What the task asks: Only the lines that hold "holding" should be in the answer, each copied from the data below.

Stored data
==*==

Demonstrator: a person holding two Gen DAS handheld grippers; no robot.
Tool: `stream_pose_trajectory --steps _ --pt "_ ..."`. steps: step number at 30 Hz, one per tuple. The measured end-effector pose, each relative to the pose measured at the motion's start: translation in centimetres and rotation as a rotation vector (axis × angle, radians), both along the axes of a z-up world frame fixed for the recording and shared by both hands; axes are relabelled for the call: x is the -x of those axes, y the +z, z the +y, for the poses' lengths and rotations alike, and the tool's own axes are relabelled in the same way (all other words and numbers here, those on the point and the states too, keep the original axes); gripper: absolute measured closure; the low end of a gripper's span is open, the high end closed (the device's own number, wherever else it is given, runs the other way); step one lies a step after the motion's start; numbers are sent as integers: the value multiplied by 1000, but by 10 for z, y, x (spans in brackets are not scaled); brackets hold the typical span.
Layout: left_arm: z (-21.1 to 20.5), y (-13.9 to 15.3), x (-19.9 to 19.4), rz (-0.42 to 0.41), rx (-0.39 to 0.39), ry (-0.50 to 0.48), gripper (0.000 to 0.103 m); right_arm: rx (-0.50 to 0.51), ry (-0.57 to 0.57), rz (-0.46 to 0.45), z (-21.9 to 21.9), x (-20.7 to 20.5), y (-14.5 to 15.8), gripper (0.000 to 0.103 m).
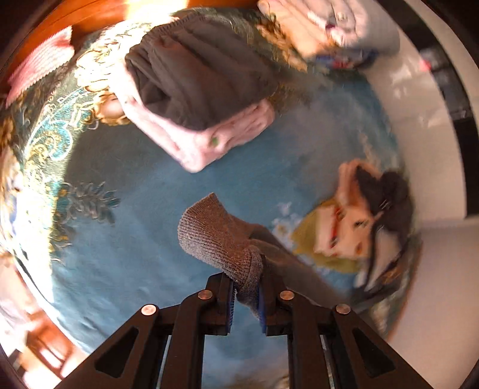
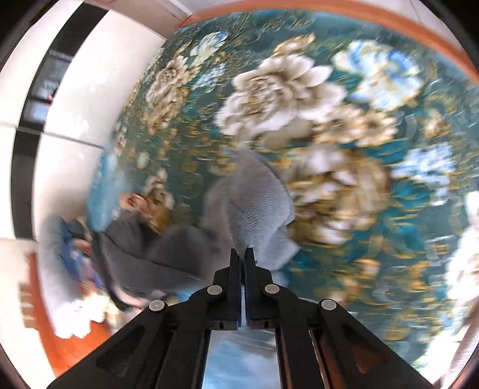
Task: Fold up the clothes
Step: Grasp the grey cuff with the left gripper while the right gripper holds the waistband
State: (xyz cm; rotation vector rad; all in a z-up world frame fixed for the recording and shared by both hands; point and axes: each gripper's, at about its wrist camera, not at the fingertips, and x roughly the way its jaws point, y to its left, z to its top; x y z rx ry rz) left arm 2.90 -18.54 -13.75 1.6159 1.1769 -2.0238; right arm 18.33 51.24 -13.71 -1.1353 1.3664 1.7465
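A teal carpet (image 1: 140,254) patterned with cream, gold and blue flowers is being used as the work surface, with pale glossy floor tiles (image 1: 419,119) bordering it on one side and reddish wooden flooring (image 1: 89,15) on another. Near the carpet's flowered border, a folded dark brown garment (image 1: 194,80) is being carried on top of a folded pink garment (image 1: 215,137), and a pale folded pile (image 1: 329,24) is lying at the carpet's far edge by the tiles. A loose heap of mixed clothes (image 1: 359,221), peach, yellow and black, is lying near the tile edge.

A grey knitted garment (image 1: 221,239) is being held off the carpet by the left gripper (image 1: 246,294), whose jaws are pinched tight on its ribbed edge. In the right wrist view the same grey knit (image 2: 254,206) is being gripped by the right gripper (image 2: 242,260), its jaws drawn almost together on the fabric's edge, above the flowered part of the carpet (image 2: 314,104).

Both views are being smeared by motion blur, most heavily the right one, where the dark clothes (image 2: 143,248) at lower left cannot be told apart. The grey garment's full shape cannot be made out, since its far side is hidden behind the left gripper's fingers.
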Motion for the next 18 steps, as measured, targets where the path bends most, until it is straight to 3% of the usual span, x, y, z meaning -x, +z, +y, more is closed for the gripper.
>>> stream_pose_trajectory --steps 2,4,7,10,12,14,16,18 --pt "-1 -36 -17 -86 -10 -8 87 7 0 -114 -10 -22 -25 102" --pt "-1 -79 -32 -191 -60 43 87 54 -32 -214 -21 -40 -63 102" --pt "0 -118 -48 -300 -99 73 87 114 -78 -282 -40 -56 -97 102" --pt "-7 -125 -65 -290 -151 107 85 62 -6 -321 -52 -48 -96 102" --pt "-16 -126 -76 -281 -196 136 72 18 55 -345 -58 -39 -92 102" --pt "-28 -123 -90 -263 -238 201 52 16 46 -342 -57 -38 -89 102" --pt "-38 -122 -104 -231 -297 285 45 20 31 -339 -57 -39 -88 102" --pt "-44 -125 -115 -214 -374 367 44 23 33 -345 -59 -38 -89 102"
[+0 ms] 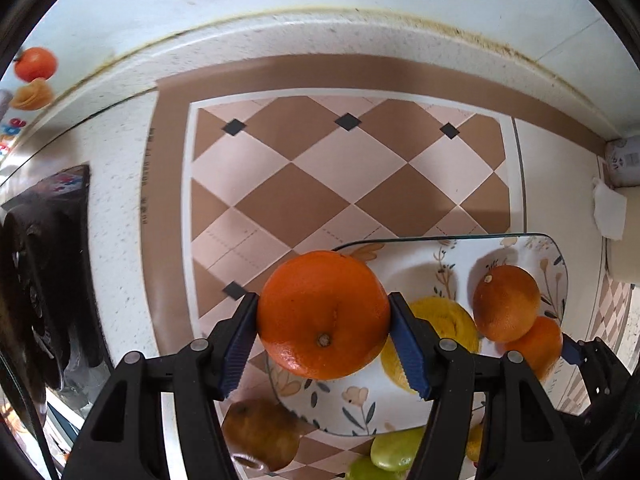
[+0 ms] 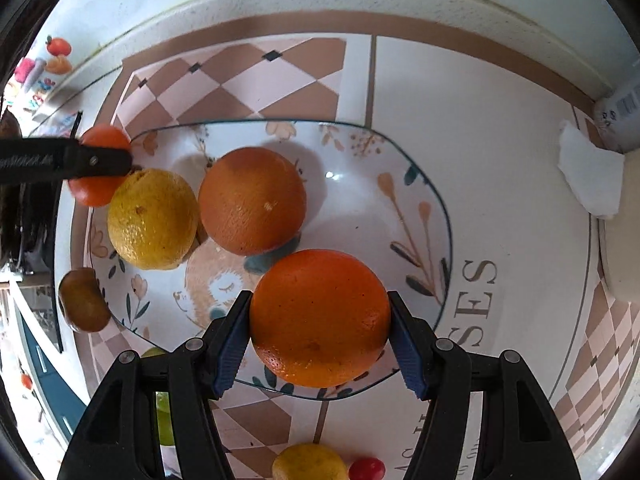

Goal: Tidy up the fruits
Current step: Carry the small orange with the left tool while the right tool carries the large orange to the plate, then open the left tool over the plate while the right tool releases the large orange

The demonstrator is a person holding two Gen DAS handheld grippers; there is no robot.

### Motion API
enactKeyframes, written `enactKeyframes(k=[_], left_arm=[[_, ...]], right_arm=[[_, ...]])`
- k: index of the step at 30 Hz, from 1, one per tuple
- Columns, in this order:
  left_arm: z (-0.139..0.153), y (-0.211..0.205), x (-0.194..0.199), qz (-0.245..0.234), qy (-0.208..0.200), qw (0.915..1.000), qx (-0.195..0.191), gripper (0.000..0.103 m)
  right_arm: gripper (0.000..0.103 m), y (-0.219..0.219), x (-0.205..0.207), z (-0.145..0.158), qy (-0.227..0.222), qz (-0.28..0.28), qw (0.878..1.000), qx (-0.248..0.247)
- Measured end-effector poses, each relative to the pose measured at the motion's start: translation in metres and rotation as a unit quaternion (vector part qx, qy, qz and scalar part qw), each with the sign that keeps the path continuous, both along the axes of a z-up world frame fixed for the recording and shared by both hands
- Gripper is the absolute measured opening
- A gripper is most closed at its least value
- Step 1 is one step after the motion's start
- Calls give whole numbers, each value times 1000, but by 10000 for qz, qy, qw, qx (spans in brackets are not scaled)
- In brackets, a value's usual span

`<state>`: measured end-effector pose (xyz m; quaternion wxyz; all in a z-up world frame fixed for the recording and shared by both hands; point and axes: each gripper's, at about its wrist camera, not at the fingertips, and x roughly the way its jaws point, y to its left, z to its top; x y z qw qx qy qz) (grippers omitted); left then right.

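My left gripper (image 1: pixel 322 298) is shut on a bright orange (image 1: pixel 323 314), held above the left rim of a floral plate (image 1: pixel 420 256). My right gripper (image 2: pixel 320 296) is shut on a second orange (image 2: pixel 320 318) over the near part of the plate (image 2: pixel 424 184). On the plate lie a yellow citrus fruit (image 2: pixel 154 218) and a duller orange (image 2: pixel 252 200). In the right wrist view a finger (image 2: pixel 100 160) of my left gripper shows at the plate's left edge with its orange (image 2: pixel 100 196). Both grippers point down.
A brown fruit (image 2: pixel 82 300) and green fruit (image 1: pixel 394 448) lie off the plate at its near left. A yellow fruit (image 2: pixel 310 462) and a small red one (image 2: pixel 366 470) sit near the front. A checkered mat (image 1: pixel 320 168) covers the counter; a white tissue (image 2: pixel 592 172) lies far right.
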<state>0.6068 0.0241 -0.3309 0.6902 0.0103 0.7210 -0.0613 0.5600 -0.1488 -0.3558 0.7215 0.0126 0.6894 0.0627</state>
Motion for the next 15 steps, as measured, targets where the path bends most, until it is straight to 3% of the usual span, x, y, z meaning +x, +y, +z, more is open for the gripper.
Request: enactKeyframes(k=[6,9,10,13,15], left_arm=[[-4,-4,1,-126,63,9998,143,62],[-8,-5,3,-60,165,9998,76,62],[-8,-5,4,-24,155,9999,53,65],[-8,-3,3,-31,70,9998,169,85],[-5,1,1,23,12,9997,229,88]], right_arm=[[68,0,-4,-7,157,-53,9999,1],[84,-5,-6,-4,201,-86,9998,9],[88,-4,-5,-2,161,-93,9998,11],[90,-11,-8,2,156,-185,9997,94],[91,-19,-12,5,159,-306,9993,151]])
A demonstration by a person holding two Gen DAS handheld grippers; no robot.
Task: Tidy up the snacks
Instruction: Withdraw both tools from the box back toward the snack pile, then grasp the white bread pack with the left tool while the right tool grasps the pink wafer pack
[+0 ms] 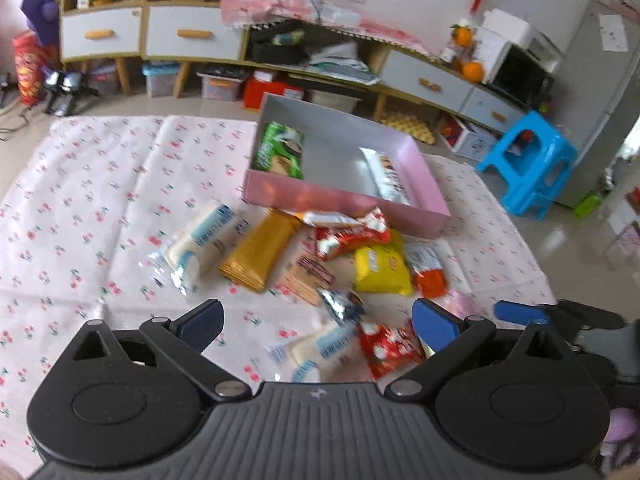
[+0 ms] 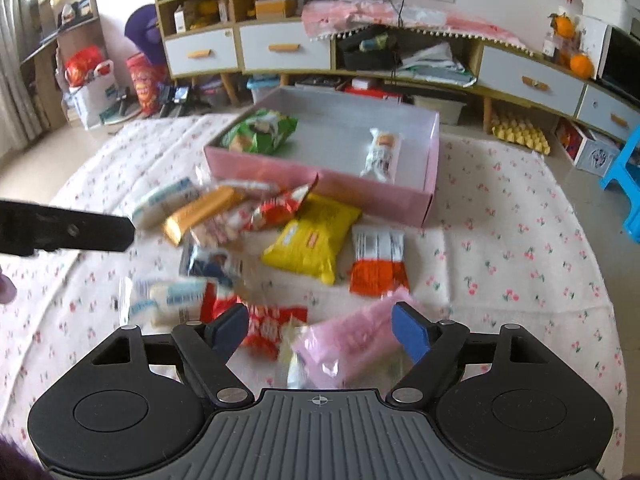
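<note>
A pink box (image 1: 344, 200) (image 2: 320, 188) stands on the flowered cloth and holds a green packet (image 1: 280, 150) (image 2: 260, 130) and a white packet (image 1: 390, 178) (image 2: 382, 154). A pile of snacks lies in front of it: a yellow packet (image 1: 380, 270) (image 2: 314, 238), an orange-brown packet (image 1: 258, 252), a white-and-orange packet (image 2: 378, 262), red packets (image 1: 390, 348). My left gripper (image 1: 320, 324) is open above the near snacks. My right gripper (image 2: 320, 330) is open, with a pink packet (image 2: 352, 340) between its fingers, not clamped.
The flowered cloth (image 1: 100, 200) covers the floor. A low cabinet with drawers (image 2: 280, 50) runs along the back wall. A blue stool (image 1: 528, 164) stands at the right. The left gripper's body (image 2: 68, 234) shows at the left of the right wrist view.
</note>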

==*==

Output for this exercise:
Demonstrator: a person holding two Gen DAS handheld grippers; no robot.
The demonstrator is a person holding two Gen DAS handheld grippers; there is no robot.
A demonstration by a person holding two Gen DAS handheld grippers; no robot.

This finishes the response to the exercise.